I think the reason its setting FARGATE is because its inferring it from the ECS task that's launching the run, setting
use_current_ecs_task_config
to false would make it not do that
if you do that it's possible you'll need to add the
cluster
and/or
networkConfiguration
keys to
run_task_kwargs
as well
a
Hi @daniel, does it still take the task definition of the corresponding gRPC if I set the
use_current_ecs_task_config
to false? As we use 5 different shopfloors which each have a different gRPC containing a unique conda environment activated (this cannot change!).

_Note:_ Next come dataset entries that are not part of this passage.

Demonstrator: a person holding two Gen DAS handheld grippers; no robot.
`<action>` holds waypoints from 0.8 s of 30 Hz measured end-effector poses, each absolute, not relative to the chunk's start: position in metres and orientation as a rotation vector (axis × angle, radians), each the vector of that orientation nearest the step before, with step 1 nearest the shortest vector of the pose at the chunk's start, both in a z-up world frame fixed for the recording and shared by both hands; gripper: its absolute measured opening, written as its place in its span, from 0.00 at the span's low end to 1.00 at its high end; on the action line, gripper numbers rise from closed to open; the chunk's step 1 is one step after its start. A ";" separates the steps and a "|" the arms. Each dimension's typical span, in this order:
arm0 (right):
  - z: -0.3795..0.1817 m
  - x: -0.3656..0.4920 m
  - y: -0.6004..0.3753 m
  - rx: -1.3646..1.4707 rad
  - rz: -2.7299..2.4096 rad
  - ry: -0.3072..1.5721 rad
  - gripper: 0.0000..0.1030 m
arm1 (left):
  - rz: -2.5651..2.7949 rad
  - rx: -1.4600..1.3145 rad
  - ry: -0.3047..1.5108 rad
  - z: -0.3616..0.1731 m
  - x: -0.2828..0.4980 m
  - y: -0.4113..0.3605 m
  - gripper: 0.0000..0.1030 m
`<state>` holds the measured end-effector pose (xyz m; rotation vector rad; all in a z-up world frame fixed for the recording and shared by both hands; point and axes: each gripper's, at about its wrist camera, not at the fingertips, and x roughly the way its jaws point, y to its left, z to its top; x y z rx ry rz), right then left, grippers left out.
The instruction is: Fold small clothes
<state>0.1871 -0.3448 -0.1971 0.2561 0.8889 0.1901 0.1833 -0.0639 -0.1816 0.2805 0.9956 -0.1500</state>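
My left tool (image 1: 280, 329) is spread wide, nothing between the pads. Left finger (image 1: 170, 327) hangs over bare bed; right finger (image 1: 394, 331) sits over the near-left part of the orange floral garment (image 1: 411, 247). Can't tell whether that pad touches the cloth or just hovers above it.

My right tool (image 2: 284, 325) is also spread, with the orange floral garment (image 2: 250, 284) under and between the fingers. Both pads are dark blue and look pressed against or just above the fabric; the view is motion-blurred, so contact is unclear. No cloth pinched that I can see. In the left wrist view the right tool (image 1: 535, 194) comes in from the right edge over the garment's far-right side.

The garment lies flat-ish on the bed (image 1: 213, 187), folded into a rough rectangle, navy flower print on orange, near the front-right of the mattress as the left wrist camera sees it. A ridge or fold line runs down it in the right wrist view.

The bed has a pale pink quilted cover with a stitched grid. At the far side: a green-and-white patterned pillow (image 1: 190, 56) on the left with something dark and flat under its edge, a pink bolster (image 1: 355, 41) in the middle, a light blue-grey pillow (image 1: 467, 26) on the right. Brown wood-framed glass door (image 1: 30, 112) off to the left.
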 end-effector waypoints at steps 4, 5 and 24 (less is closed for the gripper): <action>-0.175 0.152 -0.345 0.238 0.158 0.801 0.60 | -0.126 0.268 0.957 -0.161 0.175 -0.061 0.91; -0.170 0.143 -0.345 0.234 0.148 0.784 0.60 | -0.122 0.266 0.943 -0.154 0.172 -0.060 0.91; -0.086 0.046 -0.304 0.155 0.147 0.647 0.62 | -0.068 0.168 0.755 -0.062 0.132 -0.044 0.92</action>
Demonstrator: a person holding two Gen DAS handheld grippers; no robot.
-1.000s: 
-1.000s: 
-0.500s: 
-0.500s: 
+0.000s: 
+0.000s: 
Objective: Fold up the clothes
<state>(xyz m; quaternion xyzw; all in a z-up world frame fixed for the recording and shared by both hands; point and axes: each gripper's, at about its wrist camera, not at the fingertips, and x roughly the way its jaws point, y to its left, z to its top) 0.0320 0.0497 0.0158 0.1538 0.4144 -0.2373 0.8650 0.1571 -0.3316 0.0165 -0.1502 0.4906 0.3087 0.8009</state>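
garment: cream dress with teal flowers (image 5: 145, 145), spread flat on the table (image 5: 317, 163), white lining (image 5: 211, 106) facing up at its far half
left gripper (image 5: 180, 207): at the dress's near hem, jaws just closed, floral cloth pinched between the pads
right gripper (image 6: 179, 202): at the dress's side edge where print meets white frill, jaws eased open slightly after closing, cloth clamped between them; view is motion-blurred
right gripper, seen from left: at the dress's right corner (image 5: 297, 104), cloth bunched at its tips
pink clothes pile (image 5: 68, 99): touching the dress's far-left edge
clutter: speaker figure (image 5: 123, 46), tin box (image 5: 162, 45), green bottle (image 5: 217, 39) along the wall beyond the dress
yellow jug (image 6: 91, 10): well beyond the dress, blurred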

Also, the error I got from boto3 was that it mentioned that you cannot have both
capacityProvider
and
launchType
defined. And this won't be solved when setting the
use_current_ecs_task_config
to false I assume (as it still takes a base configuration from somewhere that contains launchType)?
d
from looking through the code, I believe it will be solved, The only place we set FARGATE explicitly is when that is pulled from the current task
And yes setting, use_current_ecs_task_config to false shouldn't affect anything task definition related
a
Oke, will check this as soon as possible! Thanks for the fast reply 🙂 What about the implementation of the Dagster reserved tag for setting the capacityProvider, as this enables job-level implementation rather than infrastructure wide? Would this be a relatively quick feature to built or does it have a lot of dependencies?
d
I think that would be a quick one - similar to this tag, but for run task kwargs instead of just overrides: https://github.com/dagster-io/dagster/blob/master/python_modules/libraries/dagster-aws/dagster_aws/ecs/launcher.py#L427
a
Do I then need to change my current issue to the Dagster reserved tag for setting
capacityProvider
?
d
You could edit that one or file a new one - i think the ask in the original issue is still reasonable (to not set the launchType if it will lead to an invalid configuration)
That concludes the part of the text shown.